* _PROMPT_
Beginning with the line that includes "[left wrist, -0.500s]" and ending with the last line of the listing below, write out each line exactly, with no other output.

━━━━━━

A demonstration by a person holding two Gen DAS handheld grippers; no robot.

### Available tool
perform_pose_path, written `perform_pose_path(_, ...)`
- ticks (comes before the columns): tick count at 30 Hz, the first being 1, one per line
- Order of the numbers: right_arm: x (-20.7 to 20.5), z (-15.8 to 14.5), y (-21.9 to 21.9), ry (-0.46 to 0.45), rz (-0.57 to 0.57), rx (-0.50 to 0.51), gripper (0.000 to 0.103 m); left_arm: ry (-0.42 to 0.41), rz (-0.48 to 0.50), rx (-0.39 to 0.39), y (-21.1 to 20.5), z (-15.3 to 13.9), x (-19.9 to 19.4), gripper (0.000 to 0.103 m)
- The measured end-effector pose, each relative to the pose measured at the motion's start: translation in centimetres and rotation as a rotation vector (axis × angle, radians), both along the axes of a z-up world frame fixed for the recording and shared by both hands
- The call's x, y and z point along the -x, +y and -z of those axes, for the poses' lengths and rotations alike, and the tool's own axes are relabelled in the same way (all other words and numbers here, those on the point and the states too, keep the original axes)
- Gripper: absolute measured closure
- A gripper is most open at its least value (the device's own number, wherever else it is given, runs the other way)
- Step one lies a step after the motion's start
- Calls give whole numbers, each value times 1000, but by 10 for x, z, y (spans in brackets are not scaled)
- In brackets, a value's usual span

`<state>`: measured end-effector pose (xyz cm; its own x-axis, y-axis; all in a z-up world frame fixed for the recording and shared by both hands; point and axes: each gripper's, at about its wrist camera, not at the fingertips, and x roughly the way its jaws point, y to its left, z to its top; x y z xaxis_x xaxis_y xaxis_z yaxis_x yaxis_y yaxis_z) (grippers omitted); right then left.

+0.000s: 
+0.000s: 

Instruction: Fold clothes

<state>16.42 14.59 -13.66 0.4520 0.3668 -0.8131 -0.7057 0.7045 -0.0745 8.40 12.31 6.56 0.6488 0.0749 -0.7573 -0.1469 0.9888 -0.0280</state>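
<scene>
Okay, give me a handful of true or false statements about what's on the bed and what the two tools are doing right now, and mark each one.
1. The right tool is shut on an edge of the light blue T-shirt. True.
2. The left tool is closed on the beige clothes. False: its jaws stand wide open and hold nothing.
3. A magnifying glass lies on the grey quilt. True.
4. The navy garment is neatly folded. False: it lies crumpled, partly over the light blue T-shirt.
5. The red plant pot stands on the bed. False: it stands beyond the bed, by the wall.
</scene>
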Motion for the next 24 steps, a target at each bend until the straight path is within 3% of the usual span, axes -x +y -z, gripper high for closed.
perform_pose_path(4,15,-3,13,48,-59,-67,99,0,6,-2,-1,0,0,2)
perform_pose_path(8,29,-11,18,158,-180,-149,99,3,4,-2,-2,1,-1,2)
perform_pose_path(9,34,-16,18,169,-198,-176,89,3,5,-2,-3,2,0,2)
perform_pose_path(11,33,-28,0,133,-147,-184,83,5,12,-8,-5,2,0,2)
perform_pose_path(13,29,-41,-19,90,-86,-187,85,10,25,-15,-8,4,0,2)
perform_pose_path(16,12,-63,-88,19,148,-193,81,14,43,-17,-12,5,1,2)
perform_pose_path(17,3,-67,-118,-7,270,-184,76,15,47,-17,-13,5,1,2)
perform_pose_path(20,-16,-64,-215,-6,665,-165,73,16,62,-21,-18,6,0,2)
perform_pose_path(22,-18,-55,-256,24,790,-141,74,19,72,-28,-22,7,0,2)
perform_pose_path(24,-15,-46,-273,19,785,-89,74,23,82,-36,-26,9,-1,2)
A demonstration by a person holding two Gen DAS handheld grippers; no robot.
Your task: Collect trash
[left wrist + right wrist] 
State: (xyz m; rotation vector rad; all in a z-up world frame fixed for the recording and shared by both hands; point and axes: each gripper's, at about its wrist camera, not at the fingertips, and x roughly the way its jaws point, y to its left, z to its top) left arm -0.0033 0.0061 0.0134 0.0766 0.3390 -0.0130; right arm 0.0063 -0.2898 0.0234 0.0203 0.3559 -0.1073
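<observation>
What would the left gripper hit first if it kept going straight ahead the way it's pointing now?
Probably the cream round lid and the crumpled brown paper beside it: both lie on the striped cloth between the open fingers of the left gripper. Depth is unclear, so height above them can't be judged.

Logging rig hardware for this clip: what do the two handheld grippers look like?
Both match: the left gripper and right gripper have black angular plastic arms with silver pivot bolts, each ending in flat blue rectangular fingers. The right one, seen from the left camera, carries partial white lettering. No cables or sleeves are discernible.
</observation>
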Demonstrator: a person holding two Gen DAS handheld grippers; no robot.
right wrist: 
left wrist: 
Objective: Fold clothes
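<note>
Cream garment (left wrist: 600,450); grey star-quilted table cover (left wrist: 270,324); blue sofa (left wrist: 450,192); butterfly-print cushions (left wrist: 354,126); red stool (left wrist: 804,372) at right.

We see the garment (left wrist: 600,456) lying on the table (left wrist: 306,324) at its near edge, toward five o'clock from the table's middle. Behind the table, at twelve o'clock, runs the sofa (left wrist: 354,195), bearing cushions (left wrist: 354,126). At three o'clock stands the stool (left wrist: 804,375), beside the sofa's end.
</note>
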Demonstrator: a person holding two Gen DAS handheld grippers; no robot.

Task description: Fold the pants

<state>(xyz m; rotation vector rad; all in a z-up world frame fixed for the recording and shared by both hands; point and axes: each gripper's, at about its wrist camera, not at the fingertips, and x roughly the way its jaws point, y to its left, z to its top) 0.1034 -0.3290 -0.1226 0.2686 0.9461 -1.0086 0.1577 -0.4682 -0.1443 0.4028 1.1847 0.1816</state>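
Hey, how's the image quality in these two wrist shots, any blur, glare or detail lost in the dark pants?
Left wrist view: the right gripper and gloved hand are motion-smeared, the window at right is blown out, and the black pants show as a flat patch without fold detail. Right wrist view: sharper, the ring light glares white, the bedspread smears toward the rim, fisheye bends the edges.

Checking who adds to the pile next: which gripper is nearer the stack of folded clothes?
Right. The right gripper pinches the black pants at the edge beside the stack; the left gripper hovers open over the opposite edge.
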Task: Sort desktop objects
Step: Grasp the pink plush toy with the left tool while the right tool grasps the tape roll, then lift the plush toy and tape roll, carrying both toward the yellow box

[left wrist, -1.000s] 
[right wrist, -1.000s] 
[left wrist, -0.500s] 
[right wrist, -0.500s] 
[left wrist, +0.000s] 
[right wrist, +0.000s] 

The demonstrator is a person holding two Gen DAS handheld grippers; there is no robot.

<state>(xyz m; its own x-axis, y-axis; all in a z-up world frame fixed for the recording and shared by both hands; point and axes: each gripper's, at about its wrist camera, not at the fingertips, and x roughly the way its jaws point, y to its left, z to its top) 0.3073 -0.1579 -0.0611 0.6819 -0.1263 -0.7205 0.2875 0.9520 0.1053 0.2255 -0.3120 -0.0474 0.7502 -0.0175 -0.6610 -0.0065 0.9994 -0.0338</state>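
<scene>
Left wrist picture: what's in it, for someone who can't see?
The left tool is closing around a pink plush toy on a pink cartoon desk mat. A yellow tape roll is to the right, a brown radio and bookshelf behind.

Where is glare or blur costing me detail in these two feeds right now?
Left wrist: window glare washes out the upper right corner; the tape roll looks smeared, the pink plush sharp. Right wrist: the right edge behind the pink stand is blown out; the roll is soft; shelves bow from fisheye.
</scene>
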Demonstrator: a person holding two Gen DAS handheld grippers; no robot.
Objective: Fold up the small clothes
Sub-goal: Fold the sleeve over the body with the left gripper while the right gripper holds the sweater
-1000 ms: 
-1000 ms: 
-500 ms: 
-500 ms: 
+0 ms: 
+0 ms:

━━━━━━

* _ANSWER SPACE_
[left wrist, -0.500s] 
[right wrist, -0.500s] 
[left wrist, +0.000s] 
[right wrist, +0.000s] 

The demonstrator is a person holding two Gen DAS handheld grippers; there is no robot.

<state>(xyz m; its own x-axis, y-axis; all in a z-up world frame fixed for the recording and shared by both hands; point and axes: each gripper's, at about its wrist camera, not at the fingertips, and x roughly the way its jaws point, y to its left, z to its top) 0.3073 -0.1579 -0.0611 0.6819 -0.1263 -0.7205 0.2875 0.9520 0.1053 0.2255 -0.3120 -0.0474 0.7502 -0.0175 -0.6610 -0.0065 0.9994 -0.0338</state>
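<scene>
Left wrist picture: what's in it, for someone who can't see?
The left tool is closing around a pink plush toy on a pink cartoon desk mat. A yellow tape roll is to the right, a brown radio and bookshelf behind.

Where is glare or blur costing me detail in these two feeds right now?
Left wrist: window glare washes out the upper right corner; the tape roll looks smeared, the pink plush sharp. Right wrist: the right edge behind the pink stand is blown out; the roll is soft; shelves bow from fisheye.
</scene>
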Demonstrator: a person holding two Gen DAS handheld grippers; no robot.
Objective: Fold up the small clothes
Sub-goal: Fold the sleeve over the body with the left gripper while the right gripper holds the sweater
-1000 ms: 
-1000 ms: 
-500 ms: 
-500 ms: 
+0 ms: 
+0 ms:

The exercise has nothing more to it.